Letta: "La Ue ci farà spendere"
Ossigeno per i conti pubblici

Enrico Letta

Enrico Letta visto da Benny

"Ce l'abbiamo fatta! Commissione Ue annuncia ora ok a più flessibilità per i prossimi bilanci per i Paesi come Italia con conti in ordine" Cosi, stamattina mercoledì 3 luglio, Enrico Letta annunciava l'importante risultato ottenuto, con tanto di hastag "Serietà paga". Insomma, finalmente il limite del 3% del rapporto deficit-pil non è più un tabù.

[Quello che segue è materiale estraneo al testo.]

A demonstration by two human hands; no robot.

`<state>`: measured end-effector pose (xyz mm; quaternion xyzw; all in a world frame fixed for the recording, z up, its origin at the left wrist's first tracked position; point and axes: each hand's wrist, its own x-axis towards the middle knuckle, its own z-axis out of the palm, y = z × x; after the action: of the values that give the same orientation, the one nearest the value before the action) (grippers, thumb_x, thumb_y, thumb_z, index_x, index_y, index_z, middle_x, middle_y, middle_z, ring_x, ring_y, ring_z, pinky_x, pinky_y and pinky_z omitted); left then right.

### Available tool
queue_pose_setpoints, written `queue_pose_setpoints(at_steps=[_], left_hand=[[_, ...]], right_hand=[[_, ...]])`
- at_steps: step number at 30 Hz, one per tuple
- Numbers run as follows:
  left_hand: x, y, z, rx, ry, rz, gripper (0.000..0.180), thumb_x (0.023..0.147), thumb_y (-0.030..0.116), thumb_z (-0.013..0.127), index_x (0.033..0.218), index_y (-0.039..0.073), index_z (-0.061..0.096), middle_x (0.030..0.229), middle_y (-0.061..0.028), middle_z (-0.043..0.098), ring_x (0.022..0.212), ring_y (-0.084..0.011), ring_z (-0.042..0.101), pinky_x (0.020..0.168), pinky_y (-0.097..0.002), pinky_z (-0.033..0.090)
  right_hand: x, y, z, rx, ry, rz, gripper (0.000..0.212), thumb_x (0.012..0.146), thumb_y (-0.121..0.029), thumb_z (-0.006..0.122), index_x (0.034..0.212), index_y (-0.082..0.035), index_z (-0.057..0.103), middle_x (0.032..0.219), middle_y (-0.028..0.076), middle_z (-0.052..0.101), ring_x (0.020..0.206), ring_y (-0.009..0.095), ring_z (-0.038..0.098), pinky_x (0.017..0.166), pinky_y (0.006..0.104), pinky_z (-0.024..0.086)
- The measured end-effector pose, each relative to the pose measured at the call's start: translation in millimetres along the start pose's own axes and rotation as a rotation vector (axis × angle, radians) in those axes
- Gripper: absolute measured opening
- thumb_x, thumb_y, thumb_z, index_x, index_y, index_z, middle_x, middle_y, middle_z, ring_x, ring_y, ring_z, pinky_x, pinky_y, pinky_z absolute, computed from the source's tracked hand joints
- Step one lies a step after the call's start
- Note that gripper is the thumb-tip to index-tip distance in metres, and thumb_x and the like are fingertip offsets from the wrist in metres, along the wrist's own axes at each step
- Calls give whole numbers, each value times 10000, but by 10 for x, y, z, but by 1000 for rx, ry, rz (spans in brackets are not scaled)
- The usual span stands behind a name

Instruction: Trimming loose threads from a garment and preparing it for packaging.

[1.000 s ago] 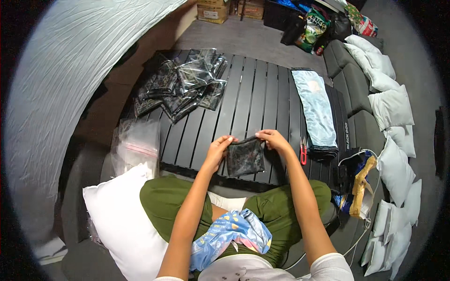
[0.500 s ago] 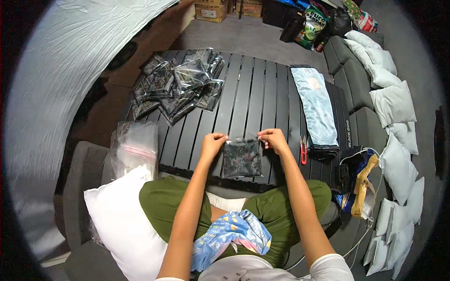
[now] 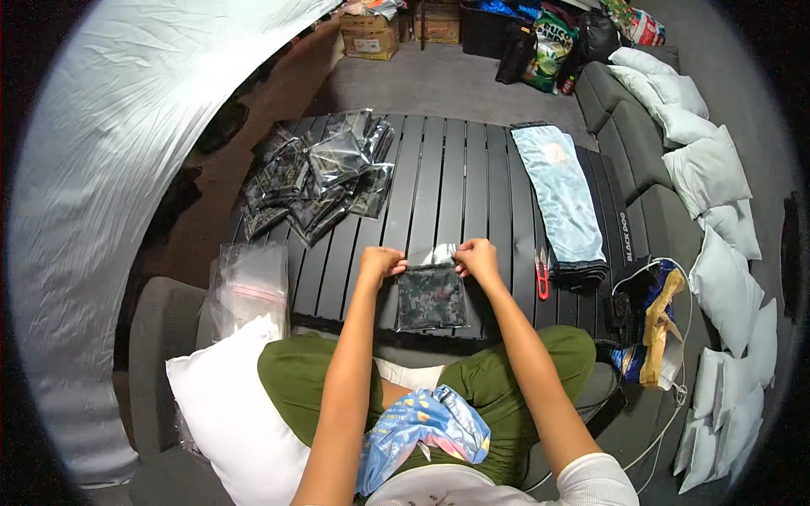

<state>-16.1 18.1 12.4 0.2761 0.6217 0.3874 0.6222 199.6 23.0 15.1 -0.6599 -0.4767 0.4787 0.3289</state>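
A clear plastic bag (image 3: 433, 295) with a folded dark camouflage-patterned cloth inside lies near the front edge of the slatted black table (image 3: 426, 181). My left hand (image 3: 383, 262) pinches its upper left corner. At the upper right corner, the fingers of my right hand (image 3: 477, 258) are closed on the plastic in the same way. Between my hands, the bag's transparent top strip catches the light. Farther off on the left, several similar filled bags (image 3: 337, 160) lie in a loose pile. Empty clear bags (image 3: 245, 282) are stacked at the table's left front corner.
Right of my hands lie red-handled thread snips (image 3: 542, 274) and a stack of folded cloths (image 3: 561, 194), pale blue on top. A white pillow (image 3: 240, 413) rests by my left side. White cushions (image 3: 717, 270) line the grey sofa, with a cable (image 3: 685, 337) beside it.
My hands have drawn slightly closer together at the bag's top corners. Its clear top strip now stands up and shines more. The whole view has shifted a little.
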Motion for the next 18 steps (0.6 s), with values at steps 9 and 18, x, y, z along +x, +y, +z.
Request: queue_pose_setpoints(at_steps=[9,18], left_hand=[[-194,-26,7,-183,-33,25,227,763,58,618,933,-79,556,825,-131,611,748,-193,622,638,-228,535],[-171,-155,-31,-302,-39,66,235,780,63,600,959,-77,539,860,-115,599,789,-196,618,659,-225,525]], right_hand=[[114,125,-169,457,-200,126,111,749,-9,564,800,89,563,717,154,605,627,230,635,529,270,539],[121,164,-142,558,-181,163,128,737,36,560,823,130,546,781,180,591,682,268,629,621,284,551]])
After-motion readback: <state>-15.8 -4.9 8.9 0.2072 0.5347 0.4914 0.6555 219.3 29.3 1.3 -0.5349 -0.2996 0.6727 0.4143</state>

Era uno scherzo - Peccato che Letta abbia preso una cantonata. Poco dopo, infatti, ci pensa la stessa Commissione europea a smorzare gli entusiasmi, precisando: "In nessuna circostanza permette agli stati membri di sforare il limite del 3% del rapporto deficit-Pil", è la precisazione del portavoce del commissario Ue agli affari economici Olli Rehn. Troppo bello per esssere vero, insomma. 

La precisazione - Il portavoce Simon O'Connor ha provato a chiarire l'equivoco spiegando come la deviazione dai vincoli di bilancio riguarda gli obiettivi di medio-termine. Nessuna libertà di spesa, quindi. Anzi, spiega ancora O'Connor, con la nota di oggi si voleva chiarire proprio questo, ossia che gli investimenti consentiti per questa (temporanea) deviazione riguardano solamente i progetti nazionali cofinanziati dall'Ue. Insomma, la serietà paga, l'Italia pure. Come al solito.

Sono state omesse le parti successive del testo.